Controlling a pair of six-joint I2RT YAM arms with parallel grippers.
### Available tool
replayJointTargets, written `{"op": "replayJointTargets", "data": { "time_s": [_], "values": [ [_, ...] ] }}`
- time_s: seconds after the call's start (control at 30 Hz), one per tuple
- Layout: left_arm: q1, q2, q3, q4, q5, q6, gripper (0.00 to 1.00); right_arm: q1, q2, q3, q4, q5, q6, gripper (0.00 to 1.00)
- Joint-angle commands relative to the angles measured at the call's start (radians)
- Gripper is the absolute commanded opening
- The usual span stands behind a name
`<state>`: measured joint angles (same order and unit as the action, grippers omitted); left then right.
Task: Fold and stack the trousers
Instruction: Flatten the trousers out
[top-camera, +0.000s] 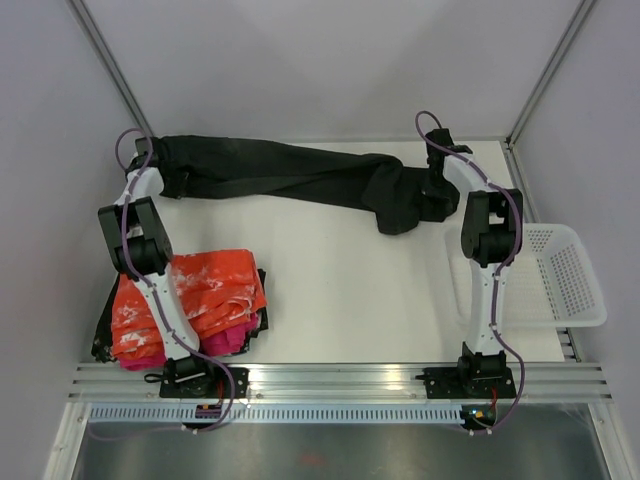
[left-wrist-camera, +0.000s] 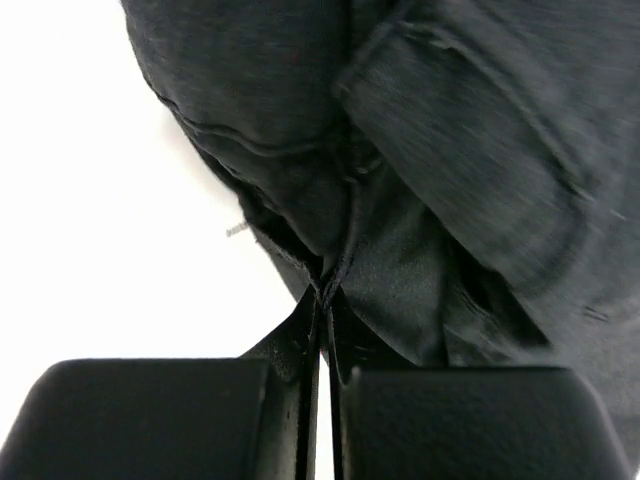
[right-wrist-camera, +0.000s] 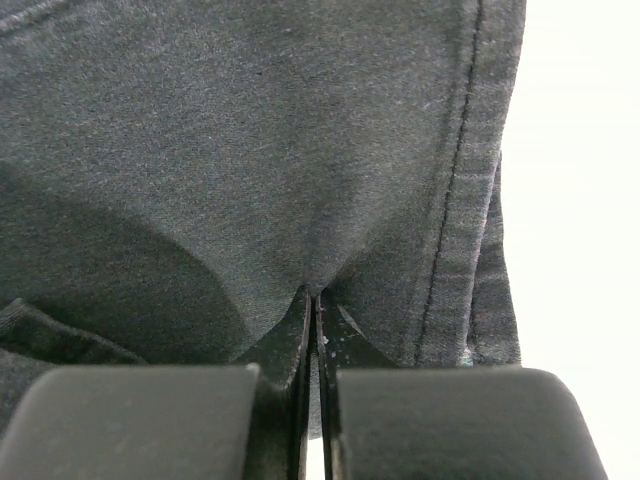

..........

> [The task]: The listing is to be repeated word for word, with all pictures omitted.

> [Problem solution]:
Controlling a pair of six-joint I2RT YAM arms with parallel grippers.
### Available tool
replayJointTargets, written `{"op": "replayJointTargets", "data": { "time_s": [_], "values": [ [_, ...] ] }}`
- time_s: seconds after the call's start (control at 30 Hz), one per tuple
- Layout: left_arm: q1, q2, q3, q4, q5, q6, gripper (0.00 to 1.00); right_arm: q1, q2, q3, q4, q5, q6, gripper (0.00 to 1.00)
- Joint-angle commands relative to the angles measured at the call's start (radians)
- Gripper is the absolute commanded opening
- The usual span stands behind a name
`<state>`: measured joint angles (same order and unit as the action, grippers omitted); left then right.
Task: Fold and stack the trousers
Instruction: Flatten the trousers out
[top-camera, +0.000s] 
[left-wrist-camera, +0.000s] 
[right-wrist-camera, +0.000s] 

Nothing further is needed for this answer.